| Work order |
Under this line are records; the part from the line containing "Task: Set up" through the line containing "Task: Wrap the" should be repeated exactly. Please exclude pictures.

| Stored data |
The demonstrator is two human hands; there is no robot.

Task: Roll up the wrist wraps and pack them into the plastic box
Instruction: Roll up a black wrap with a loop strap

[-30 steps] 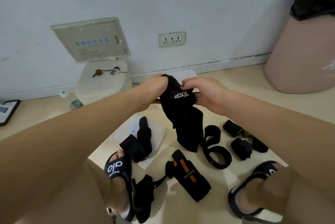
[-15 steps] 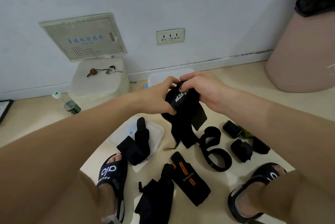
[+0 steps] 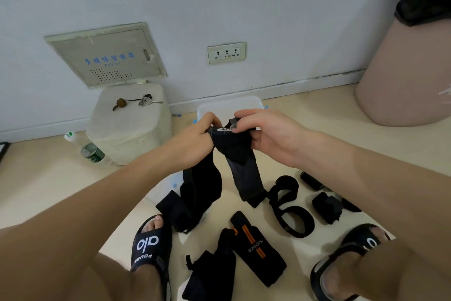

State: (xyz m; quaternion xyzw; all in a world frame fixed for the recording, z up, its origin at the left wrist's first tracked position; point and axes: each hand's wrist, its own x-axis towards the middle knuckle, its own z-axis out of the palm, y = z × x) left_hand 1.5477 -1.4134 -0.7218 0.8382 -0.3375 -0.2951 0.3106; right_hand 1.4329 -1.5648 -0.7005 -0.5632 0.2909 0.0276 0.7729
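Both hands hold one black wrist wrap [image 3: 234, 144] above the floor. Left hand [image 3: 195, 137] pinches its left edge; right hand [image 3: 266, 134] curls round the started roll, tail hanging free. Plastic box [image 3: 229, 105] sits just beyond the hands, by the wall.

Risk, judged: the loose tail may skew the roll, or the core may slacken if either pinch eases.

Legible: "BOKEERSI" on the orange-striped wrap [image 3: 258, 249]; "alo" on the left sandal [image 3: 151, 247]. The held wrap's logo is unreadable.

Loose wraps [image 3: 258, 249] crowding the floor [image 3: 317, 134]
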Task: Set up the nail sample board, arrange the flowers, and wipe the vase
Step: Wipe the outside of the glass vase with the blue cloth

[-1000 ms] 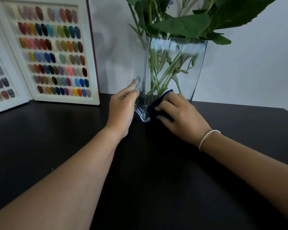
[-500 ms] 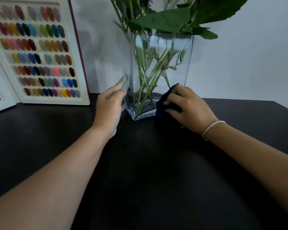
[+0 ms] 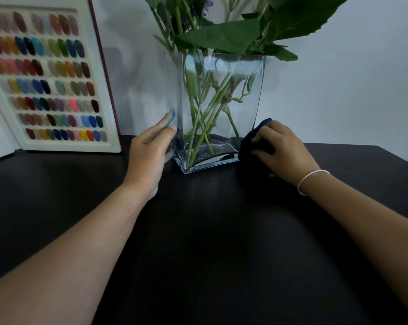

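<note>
Dark tabotop aside, on the black tabletop (image 3: 198,231) the vase (image 3: 218,109) is mid-wipe: left hand (image 3: 149,156) flat and open bracing it, right hand (image 3: 285,151) closed on the cloth (image 3: 247,146) at its lower right edge, so next probably means working upward.

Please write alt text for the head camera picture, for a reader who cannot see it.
A person's right hand presses a dark blue cloth against the lower right side of a clear glass vase of green stems, while the left hand steadies its left side. A nail sample board stands behind on the black table.
</note>
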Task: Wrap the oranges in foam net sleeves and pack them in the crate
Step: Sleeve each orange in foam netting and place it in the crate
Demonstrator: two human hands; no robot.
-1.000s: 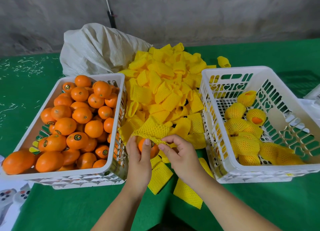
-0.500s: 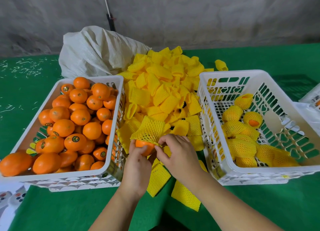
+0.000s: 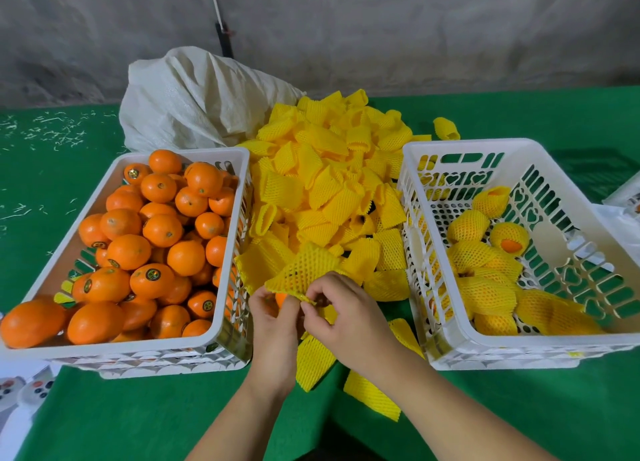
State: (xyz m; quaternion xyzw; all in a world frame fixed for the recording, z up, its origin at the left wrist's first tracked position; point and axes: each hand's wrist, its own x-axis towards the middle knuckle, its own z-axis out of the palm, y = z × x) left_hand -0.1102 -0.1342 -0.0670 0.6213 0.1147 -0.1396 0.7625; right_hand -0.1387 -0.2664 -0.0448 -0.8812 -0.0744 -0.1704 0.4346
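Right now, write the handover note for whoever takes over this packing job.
Left hand: holds an orange, mostly hidden, and pinches the sleeve edge.
Right hand: pinches the sleeve's other edge.
Sleeve is only partly over the orange.
Left crate: bare oranges, nearly full.
Right crate: several wrapped oranges, plenty of room.
Spare sleeves piled between the crates.
Left: finish this sleeve, put the orange in the right crate, repeat.

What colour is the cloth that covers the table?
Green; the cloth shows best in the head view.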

| Worked solution |
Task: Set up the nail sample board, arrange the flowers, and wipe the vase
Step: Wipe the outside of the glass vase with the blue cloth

[-1000 ms] 
[-500 ms] 
[+0 ms] 

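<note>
Dark tabotop aside, on the black tabletop (image 3: 198,231) the vase (image 3: 218,109) is mid-wipe: left hand (image 3: 149,156) flat and open bracing it, right hand (image 3: 285,151) closed on the cloth (image 3: 247,146) at its lower right edge, so next probably means working upward.

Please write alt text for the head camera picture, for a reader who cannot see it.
A person's right hand presses a dark blue cloth against the lower right side of a clear glass vase of green stems, while the left hand steadies its left side. A nail sample board stands behind on the black table.
</note>
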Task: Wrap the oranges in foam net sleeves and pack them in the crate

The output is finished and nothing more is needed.